Machine Learning (ML), on the other hand, is a subset of AI. It is an application of AI that enables a computer system to learn without direct instruction. This is achieved by using mathematical models of data to help the computer learn and improve on its own, based on experience [27]. The connection between AI and ML is that an “intelligent” computer uses AI to think like a human and perform tasks on its own. Machine learning is how a computer system develops its intelligence. The process of creating an AI system involves building it using machine learning and other techniques. Machine learning models are created by studying patterns in the data, and data scientists optimize these models based on patterns in the data. This process repeats and is refined until the models’ accuracy is high enough for the tasks that need to be done.

AI and ML have numerous capabilities that have become valuable in helping companies transform their processes and products. Some of these capabilities include predictive analytics, recommendation engines, speech recognition, natural language understanding, image and video processing, and sentiment analysis [27]. The connection between AI and ML offers powerful benefits for companies in almost every industry. Some of the top benefits that companies have already seen include improved efficiency, better decision-making, and the ability to create new products and services.

2.2. Machine Learning Algorithms

This section identifies and discusses the relevant machine learning algorithms that were considered in this study.

1) Logistic Regression (LR)

Logistic Regression is a statistical model used for binary classification problems. It uses a logistic function to model the probability of a binary response based on one or more predictor variables. The goal of logistic regression is to find the best fitting model to describe the data and to use it for prediction [27].

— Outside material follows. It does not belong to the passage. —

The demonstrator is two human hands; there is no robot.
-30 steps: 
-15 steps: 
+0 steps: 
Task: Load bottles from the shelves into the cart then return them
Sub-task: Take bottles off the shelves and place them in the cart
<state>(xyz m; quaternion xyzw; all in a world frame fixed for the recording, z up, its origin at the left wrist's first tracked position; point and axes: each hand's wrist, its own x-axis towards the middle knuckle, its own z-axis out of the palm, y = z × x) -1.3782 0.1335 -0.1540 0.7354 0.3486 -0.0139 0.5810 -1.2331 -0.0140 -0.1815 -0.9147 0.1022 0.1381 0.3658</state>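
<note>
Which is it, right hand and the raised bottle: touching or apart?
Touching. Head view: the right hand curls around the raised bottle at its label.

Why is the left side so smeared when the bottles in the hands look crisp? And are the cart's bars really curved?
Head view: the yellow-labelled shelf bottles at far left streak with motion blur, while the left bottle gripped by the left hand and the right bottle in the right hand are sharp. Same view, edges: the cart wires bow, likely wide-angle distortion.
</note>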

2) K-Nearest Neighbours (KNN)

KNN is a type of instance-based learning algorithm that can be used for both classification and regression problems. It works by finding the k-nearest data points in the feature space to the new data point, and then assigning the new data point to the class that is most common among its k-nearest neighbours [27].

3) Decision Trees (DT)

Decision Trees are a type of supervised learning algorithm that is mostly used in classification problems. It works by partitioning the feature space into a series of rectangular regions, with each region corresponding to a leaf node in the tree. The goal of a decision tree is to create a model that predicts the value of a target variable by learning simple decision rules inferred from the data features [27].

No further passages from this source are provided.